• Problem description
Wherever the word "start" appears in a line of the records, copy that line.

Items from a dataset

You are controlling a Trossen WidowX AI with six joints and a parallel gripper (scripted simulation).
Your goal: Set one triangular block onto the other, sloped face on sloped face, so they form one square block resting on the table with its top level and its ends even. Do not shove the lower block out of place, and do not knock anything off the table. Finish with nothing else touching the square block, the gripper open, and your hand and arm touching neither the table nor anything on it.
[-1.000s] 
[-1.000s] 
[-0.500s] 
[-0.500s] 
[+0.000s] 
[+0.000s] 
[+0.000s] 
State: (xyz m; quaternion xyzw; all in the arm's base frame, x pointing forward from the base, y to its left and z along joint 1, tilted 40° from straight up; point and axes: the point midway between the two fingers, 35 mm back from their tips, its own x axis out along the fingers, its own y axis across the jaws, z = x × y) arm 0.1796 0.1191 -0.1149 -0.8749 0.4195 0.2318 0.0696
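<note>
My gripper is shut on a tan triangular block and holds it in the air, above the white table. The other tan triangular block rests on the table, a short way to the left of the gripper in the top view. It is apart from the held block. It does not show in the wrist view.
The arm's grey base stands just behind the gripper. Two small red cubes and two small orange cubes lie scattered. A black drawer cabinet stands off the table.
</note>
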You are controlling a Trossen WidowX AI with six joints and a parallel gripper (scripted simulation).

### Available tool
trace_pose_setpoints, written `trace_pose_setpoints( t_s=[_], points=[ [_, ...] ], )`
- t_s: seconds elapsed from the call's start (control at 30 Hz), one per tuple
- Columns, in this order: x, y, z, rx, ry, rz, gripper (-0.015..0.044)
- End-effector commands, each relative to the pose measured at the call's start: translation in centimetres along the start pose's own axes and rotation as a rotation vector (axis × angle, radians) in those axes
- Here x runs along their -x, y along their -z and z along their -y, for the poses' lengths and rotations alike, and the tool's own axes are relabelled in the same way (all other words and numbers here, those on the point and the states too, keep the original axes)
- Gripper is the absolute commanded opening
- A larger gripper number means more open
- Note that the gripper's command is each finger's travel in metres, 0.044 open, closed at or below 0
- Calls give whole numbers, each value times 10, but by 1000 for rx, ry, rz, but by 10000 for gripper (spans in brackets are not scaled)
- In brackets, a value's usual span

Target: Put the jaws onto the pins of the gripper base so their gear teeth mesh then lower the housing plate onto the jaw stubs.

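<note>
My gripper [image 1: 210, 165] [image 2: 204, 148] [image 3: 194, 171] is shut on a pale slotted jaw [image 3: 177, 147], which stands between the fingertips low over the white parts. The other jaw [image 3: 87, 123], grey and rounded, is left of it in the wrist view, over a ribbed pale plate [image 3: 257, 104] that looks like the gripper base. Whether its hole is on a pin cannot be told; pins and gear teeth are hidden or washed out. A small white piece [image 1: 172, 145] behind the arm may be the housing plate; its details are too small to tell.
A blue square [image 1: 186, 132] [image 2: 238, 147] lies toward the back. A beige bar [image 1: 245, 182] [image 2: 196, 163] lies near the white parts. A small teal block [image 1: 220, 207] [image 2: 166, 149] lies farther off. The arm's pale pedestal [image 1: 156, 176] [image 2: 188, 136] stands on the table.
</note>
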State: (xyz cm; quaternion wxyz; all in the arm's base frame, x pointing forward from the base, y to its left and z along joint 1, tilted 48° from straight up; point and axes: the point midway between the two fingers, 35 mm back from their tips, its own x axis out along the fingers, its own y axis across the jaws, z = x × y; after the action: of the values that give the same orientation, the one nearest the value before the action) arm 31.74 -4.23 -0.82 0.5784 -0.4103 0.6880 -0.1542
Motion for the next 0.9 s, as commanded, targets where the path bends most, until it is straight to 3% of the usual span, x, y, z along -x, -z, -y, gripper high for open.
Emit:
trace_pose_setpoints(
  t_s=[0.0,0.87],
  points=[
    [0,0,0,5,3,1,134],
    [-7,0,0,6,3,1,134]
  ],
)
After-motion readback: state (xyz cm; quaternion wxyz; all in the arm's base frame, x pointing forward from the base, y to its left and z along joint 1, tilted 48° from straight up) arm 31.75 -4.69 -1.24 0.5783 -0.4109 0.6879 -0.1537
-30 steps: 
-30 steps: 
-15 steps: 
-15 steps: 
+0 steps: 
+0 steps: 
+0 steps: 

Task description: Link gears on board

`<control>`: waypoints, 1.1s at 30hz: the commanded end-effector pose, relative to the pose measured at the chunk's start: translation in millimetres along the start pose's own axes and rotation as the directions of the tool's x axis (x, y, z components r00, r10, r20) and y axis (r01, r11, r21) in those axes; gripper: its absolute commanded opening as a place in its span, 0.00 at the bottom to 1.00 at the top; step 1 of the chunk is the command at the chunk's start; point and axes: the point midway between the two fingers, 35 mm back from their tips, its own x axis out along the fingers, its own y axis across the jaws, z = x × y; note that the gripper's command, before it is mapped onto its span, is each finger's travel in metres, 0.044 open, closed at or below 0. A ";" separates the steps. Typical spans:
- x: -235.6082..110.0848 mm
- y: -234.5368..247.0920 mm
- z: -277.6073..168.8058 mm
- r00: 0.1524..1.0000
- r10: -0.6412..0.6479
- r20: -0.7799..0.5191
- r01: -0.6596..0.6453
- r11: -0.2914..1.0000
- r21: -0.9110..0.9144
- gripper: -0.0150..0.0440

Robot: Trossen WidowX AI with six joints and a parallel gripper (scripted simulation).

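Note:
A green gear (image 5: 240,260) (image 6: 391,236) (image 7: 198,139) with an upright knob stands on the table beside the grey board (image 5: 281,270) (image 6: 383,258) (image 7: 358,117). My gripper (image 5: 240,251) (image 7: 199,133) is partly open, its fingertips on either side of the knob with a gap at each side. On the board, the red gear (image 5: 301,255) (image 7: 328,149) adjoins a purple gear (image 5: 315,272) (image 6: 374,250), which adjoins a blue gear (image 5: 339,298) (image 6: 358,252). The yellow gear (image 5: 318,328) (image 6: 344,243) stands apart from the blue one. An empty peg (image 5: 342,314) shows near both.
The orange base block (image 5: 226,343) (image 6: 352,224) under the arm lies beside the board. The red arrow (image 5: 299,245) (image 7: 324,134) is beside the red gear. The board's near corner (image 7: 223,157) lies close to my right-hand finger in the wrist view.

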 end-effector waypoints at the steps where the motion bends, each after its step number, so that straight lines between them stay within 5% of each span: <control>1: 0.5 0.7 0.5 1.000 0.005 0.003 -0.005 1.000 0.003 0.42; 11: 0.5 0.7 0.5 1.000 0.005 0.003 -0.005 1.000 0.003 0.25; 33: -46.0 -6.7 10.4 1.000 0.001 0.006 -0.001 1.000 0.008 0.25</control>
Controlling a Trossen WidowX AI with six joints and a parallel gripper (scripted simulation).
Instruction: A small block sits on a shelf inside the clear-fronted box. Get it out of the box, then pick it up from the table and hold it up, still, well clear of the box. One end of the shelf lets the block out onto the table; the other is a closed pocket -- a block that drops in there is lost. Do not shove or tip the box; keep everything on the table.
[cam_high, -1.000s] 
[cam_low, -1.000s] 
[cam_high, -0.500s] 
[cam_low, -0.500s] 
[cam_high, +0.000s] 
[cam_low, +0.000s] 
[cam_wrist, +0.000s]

• Problem solution
- t_s: seconds elapsed from the call's start (control at 30 Hz), one per tuple
- End-effector commands, each relative to the pose measured at the call's start: translation in centimetres along the start pose's own axes and rotation as a rotation vector (axis × angle, radians) in those axes
`<control>`: waypoints, 1.1s at 30hz: the commanded end-effector pose, relative to the pose measured at the chunk's start: translation in millimetres along the start pose's own axes and rotation as the directions of the tool's x axis (x, y, z components r00, r10, r20) and y axis (r01, r11, r21) in those axes; gripper: its absolute commanded opening as a place in its span, 0.00 at the bottom to 1.00 at the top; step 1 of the chunk is the command at the chunk's start; point and axes: the point midway between the two fingers, 35 mm back from their tips, its own x axis out along the fingers, its own y axis across the jaws, z = x × y; note that the gripper's command, before it is mapped onto its span, is each finger's travel in metres, 0.044 open, closed at or below 0. A ";" separates the steps. Typical spans:

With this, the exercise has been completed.